DATA FOR ANALYSIS:
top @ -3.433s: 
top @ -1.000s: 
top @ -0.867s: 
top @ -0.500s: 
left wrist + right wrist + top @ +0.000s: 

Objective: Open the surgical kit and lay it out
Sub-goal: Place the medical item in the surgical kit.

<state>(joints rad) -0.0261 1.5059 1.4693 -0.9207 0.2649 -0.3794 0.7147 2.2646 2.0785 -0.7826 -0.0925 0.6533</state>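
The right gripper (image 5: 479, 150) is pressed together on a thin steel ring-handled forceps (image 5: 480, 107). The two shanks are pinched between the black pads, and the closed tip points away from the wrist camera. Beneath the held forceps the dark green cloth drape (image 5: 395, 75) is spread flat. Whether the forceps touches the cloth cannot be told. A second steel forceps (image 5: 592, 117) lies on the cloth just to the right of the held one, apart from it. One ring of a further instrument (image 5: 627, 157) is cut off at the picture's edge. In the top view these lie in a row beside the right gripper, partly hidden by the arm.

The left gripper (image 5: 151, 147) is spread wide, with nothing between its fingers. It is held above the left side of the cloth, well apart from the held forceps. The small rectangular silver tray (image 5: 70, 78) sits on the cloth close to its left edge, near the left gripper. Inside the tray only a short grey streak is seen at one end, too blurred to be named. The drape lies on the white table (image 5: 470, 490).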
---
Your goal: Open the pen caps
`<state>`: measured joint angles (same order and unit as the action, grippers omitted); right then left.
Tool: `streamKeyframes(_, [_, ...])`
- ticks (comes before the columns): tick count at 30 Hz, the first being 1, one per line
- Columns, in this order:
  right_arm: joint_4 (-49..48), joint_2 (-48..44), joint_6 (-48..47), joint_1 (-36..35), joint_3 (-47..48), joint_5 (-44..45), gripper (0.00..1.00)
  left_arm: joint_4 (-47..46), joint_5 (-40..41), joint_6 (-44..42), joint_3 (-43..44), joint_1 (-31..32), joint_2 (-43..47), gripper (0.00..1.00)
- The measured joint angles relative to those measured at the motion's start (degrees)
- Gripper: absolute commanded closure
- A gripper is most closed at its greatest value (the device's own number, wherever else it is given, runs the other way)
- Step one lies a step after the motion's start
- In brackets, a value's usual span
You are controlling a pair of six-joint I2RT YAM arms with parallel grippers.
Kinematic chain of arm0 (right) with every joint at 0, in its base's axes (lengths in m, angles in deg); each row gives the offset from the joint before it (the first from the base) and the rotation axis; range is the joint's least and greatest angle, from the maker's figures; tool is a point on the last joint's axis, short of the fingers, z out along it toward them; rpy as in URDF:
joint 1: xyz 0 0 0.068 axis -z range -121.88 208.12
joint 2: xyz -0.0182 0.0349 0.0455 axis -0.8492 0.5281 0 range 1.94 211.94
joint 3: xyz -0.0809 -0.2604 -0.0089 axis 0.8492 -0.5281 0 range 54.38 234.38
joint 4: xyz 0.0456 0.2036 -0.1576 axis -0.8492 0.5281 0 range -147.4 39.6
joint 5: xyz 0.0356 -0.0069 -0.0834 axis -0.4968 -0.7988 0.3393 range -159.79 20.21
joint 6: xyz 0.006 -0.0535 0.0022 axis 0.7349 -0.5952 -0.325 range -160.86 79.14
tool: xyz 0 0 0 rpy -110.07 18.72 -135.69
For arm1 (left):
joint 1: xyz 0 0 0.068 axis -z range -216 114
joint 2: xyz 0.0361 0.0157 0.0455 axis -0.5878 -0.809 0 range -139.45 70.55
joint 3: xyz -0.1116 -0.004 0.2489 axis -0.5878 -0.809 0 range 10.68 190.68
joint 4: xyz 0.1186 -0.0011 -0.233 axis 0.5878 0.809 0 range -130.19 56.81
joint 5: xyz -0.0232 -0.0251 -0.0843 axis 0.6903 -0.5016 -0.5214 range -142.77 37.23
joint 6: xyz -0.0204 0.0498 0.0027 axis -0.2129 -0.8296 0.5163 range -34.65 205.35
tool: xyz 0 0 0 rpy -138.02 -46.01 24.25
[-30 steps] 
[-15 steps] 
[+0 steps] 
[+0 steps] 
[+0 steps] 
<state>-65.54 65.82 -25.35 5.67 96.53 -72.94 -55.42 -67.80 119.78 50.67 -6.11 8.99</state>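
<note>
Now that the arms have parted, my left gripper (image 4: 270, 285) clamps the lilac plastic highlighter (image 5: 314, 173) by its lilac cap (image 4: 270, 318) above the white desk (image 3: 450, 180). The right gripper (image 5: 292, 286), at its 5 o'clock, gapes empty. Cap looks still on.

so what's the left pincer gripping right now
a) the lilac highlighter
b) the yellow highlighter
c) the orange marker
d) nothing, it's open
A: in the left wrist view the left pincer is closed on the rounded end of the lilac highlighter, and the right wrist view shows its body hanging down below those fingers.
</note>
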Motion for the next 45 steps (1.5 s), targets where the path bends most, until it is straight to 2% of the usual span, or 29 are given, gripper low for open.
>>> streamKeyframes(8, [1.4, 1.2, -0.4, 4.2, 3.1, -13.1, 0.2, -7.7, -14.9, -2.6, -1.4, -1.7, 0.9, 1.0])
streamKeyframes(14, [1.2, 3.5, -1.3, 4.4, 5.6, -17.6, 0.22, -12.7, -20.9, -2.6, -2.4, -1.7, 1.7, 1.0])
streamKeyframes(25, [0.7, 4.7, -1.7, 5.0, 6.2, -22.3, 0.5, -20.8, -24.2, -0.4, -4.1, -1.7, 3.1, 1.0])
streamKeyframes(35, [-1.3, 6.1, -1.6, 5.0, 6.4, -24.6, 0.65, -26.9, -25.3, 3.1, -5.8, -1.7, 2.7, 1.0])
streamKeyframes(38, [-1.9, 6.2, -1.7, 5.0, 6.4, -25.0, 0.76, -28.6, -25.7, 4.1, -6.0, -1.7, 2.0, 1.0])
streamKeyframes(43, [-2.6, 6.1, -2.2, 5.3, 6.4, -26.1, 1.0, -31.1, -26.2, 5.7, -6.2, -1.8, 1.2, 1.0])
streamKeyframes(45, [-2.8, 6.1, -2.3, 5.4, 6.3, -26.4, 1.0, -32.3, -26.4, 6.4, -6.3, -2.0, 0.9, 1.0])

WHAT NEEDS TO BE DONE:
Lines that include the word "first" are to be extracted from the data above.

OUTPUT OF THE TASK:
- ticks (comes before the columns): tick count at 30 Hz, the first being 1, one per line
Kinematic chain of arm0 (right) with every joint at 0, in its base's axes (lengths in m, angles in deg); each row gives the offset from the joint before it (the first from the base) and the rotation axis; range is the joint's least and greatest angle, from the maker's figures; tool is a point on the last joint's axis, short of the fingers, z out along it toward them; rpy as in URDF:

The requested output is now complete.